Record extracts.

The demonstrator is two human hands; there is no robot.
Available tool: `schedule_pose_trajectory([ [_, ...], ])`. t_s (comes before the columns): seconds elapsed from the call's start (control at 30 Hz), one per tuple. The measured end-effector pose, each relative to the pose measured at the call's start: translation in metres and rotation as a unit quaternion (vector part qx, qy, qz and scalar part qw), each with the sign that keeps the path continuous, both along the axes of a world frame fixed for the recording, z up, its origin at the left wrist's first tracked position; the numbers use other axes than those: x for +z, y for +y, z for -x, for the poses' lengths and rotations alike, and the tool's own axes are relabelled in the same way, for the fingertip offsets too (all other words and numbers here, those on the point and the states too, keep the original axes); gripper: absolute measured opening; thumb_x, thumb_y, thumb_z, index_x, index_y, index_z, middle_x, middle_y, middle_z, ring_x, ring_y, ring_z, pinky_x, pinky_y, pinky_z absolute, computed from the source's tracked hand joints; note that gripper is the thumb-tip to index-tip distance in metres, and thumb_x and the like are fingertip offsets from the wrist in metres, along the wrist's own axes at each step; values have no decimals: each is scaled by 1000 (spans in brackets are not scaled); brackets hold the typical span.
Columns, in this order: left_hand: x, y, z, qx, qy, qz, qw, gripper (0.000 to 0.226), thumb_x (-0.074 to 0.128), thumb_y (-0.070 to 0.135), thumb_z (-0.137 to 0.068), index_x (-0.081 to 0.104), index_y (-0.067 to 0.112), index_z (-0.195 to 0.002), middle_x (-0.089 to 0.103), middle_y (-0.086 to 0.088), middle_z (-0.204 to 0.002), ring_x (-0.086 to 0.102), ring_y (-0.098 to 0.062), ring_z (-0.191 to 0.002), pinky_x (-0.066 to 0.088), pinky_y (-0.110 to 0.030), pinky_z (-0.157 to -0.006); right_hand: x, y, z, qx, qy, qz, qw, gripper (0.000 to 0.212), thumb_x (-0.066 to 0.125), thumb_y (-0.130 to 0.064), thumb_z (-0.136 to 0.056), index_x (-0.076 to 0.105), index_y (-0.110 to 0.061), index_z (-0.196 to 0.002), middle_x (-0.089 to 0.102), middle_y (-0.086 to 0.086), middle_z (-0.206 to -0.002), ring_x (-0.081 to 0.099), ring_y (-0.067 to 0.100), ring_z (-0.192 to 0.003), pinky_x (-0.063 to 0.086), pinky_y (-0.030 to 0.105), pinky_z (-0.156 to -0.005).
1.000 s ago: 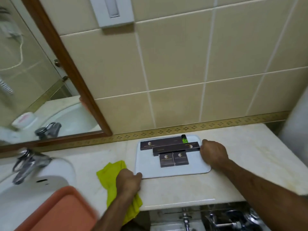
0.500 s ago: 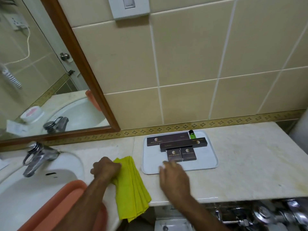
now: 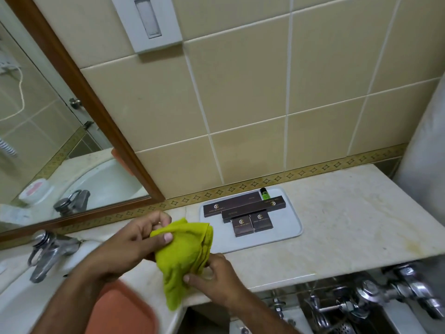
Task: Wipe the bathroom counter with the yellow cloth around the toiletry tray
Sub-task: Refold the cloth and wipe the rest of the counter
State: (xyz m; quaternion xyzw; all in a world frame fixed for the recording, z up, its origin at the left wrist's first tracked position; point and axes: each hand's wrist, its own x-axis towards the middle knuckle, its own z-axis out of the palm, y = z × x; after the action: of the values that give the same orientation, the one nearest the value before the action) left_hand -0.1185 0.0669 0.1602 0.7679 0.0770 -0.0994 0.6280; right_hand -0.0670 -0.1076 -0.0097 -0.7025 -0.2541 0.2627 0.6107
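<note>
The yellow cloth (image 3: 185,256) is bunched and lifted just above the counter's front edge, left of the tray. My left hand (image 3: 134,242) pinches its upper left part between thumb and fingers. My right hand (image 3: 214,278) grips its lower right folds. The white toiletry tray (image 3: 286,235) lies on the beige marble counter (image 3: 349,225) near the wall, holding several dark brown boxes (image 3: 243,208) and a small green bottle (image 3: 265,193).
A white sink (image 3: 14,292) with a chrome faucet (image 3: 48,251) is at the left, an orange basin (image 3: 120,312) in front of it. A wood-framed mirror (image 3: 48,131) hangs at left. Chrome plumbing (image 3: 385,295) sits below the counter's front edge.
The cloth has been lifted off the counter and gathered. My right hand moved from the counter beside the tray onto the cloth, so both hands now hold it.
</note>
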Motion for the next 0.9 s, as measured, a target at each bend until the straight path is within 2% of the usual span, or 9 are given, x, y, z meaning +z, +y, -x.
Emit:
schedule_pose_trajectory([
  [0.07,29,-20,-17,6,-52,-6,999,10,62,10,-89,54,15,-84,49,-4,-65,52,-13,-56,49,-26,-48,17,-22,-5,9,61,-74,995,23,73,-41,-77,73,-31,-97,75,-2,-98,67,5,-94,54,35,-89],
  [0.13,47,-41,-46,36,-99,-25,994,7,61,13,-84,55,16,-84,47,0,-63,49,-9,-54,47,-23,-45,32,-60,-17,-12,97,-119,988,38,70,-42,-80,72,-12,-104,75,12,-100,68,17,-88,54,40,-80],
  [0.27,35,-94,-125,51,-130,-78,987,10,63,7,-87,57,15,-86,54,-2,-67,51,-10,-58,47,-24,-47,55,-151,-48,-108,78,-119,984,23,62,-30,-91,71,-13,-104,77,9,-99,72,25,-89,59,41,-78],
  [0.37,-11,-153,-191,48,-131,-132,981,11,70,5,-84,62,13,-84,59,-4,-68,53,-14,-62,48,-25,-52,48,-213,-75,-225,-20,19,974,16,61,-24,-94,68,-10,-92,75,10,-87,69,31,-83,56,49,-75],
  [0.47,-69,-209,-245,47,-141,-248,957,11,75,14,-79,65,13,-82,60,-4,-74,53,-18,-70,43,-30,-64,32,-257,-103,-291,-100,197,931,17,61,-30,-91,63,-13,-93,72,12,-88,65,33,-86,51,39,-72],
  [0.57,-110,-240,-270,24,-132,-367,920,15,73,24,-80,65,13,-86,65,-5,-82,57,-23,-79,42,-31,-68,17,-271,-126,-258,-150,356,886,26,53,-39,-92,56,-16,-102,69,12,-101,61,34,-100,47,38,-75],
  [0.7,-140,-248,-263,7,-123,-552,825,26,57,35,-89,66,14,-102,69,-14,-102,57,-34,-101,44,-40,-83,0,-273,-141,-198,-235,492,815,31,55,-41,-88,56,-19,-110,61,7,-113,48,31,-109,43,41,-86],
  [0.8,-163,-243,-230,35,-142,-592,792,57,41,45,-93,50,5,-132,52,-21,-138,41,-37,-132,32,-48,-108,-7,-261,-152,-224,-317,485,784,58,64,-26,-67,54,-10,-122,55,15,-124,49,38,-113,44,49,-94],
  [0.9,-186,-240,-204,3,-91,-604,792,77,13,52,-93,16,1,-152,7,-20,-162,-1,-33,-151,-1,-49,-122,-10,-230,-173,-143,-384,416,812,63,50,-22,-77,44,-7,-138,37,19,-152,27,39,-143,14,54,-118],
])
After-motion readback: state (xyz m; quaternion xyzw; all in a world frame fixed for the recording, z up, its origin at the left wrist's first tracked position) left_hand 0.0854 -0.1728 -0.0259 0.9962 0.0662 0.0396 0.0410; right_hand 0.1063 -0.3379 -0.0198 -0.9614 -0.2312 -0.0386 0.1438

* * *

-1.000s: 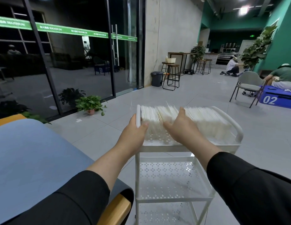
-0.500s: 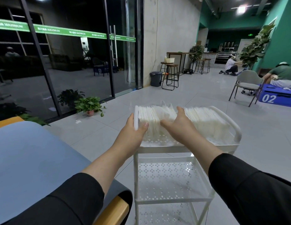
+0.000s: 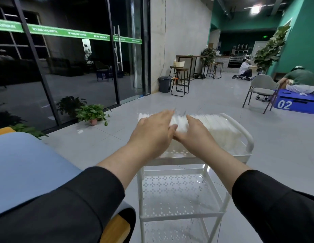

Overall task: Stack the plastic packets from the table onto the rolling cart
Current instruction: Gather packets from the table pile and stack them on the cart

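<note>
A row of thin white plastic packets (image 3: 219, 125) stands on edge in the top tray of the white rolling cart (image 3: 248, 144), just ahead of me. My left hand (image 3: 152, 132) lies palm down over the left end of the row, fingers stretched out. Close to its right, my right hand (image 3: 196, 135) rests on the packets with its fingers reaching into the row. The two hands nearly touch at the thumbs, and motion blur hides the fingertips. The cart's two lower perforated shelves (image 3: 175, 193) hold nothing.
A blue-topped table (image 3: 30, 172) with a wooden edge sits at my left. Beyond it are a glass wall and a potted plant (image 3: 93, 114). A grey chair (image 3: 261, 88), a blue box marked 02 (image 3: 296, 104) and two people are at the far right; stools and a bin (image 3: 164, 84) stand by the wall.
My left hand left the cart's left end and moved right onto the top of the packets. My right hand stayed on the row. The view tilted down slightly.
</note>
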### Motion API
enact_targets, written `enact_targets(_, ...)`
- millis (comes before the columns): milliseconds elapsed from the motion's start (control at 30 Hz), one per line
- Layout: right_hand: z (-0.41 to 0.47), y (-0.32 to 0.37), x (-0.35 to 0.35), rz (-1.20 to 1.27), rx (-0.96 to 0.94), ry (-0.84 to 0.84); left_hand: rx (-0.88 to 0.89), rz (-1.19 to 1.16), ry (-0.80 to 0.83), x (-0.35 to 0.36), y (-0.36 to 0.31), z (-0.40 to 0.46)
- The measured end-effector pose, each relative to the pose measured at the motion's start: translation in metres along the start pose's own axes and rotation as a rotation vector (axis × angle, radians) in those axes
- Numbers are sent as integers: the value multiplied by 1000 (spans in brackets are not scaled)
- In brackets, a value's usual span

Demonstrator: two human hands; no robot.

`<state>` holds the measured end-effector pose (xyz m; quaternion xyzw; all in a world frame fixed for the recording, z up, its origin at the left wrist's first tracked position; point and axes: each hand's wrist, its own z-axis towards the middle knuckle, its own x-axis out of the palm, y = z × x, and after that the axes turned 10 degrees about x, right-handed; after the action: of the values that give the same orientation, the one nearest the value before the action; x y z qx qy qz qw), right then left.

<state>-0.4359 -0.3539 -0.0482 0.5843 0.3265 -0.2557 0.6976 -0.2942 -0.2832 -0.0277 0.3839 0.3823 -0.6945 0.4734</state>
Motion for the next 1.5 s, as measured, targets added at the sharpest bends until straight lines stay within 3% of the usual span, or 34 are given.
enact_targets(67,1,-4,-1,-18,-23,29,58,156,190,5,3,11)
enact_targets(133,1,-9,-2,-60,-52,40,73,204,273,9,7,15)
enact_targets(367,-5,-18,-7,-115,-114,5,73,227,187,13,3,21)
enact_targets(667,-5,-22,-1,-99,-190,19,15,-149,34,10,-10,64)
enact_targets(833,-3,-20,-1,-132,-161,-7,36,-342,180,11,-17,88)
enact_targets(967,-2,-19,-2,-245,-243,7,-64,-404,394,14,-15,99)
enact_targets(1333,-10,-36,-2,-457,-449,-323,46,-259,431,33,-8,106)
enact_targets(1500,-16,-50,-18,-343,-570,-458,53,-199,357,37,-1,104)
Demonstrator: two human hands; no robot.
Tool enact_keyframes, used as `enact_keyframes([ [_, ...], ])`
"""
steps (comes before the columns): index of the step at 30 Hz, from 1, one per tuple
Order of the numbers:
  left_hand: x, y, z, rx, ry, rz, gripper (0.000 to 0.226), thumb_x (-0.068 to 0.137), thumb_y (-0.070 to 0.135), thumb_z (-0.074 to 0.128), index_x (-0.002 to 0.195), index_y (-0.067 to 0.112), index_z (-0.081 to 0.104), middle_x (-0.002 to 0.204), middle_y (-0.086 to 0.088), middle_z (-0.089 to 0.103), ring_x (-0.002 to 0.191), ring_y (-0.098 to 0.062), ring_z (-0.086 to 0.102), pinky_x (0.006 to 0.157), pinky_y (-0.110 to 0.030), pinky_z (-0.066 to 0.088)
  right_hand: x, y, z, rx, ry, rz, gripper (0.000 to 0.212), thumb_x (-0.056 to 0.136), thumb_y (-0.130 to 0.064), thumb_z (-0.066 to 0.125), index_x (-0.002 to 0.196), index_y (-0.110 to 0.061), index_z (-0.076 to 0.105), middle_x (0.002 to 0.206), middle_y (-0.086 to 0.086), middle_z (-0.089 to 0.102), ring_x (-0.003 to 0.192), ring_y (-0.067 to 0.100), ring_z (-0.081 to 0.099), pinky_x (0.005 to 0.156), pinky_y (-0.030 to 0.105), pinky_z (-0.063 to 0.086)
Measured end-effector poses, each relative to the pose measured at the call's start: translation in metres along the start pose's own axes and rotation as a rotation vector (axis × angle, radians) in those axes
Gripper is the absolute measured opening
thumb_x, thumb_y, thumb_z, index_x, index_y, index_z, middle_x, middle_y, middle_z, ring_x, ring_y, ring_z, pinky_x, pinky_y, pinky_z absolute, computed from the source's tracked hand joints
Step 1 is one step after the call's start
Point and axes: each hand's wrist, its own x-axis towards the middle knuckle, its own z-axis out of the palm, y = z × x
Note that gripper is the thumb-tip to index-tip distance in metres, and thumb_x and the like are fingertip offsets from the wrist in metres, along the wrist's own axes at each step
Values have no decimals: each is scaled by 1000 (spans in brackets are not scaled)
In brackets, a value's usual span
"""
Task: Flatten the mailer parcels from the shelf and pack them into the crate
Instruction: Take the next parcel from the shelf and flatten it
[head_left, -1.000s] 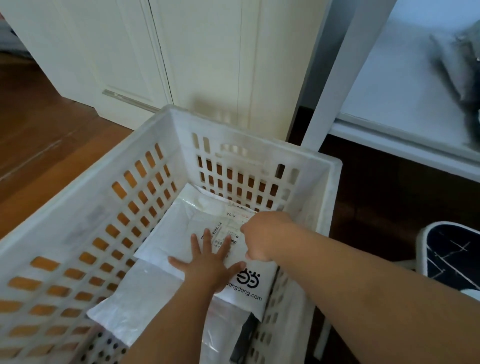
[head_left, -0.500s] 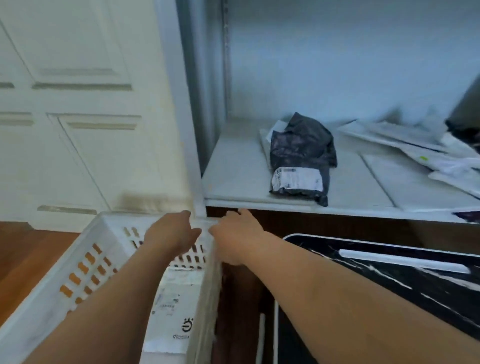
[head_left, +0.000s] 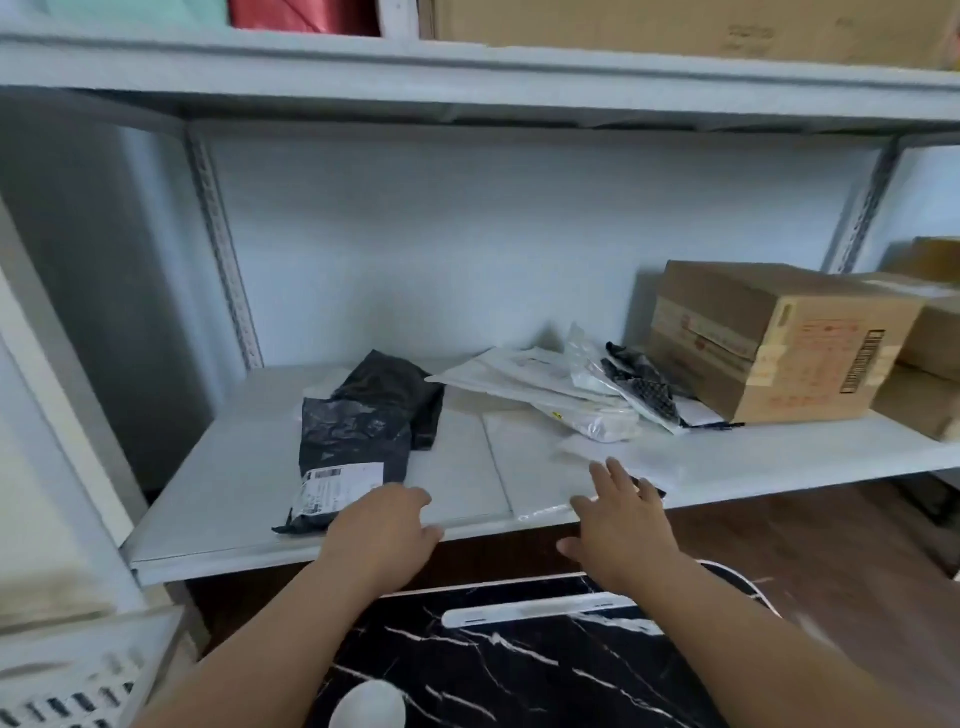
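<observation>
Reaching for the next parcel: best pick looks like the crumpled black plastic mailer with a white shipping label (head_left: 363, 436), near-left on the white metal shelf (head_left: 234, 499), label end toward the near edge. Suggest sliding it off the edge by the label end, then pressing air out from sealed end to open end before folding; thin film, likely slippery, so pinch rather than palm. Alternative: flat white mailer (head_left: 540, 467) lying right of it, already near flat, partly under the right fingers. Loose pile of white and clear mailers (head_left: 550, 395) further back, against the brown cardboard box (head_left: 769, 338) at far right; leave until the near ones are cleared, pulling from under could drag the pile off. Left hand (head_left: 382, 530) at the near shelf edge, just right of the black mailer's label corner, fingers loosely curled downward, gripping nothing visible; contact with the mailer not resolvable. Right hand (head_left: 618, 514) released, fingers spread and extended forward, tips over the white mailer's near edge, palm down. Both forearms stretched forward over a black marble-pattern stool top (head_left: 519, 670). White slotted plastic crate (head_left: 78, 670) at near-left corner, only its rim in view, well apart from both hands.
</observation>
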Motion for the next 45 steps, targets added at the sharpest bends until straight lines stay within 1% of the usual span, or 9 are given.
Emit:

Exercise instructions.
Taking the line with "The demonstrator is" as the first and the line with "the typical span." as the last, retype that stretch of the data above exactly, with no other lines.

Exercise result.
The demonstrator is two human hands; there is no robot.
Available tool: `schedule_pose_trajectory([ [_, ...], ])`. t_s (comes before the columns): seconds elapsed from the call's start (control at 30 Hz), one per tuple. The measured end-effector pose, each relative to the pose measured at the call's start: translation in metres and rotation as a unit quaternion (vector part qx, qy, qz and scalar part qw), each with the sign that keeps the path continuous, both along the axes of a world frame fixed for the recording, z up, its origin at the left wrist's first tracked position; the numbers use other axes than those: x for +z, y for +y, z for -x, for the poses' lengths and rotations alike, and the tool's own axes are relabelled in the same way, for the fingertip offsets too (all other words and numbers here, those on the point and the states too, keep the original axes); gripper: absolute measured opening; thumb_x, thumb_y, thumb_z, index_x, index_y, index_z, middle_x, middle_y, middle_z, ring_x, ring_y, ring_z, pinky_x, pinky_y, pinky_z absolute, computed from the source's tracked hand joints; note that gripper is the thumb-tip to index-tip distance in metres, and thumb_x and the like are fingertip offsets from the wrist in metres, along the wrist's own axes at each step; values have no decimals: each is scaled by 1000 (spans in brackets are not scaled); brackets hold the typical span.

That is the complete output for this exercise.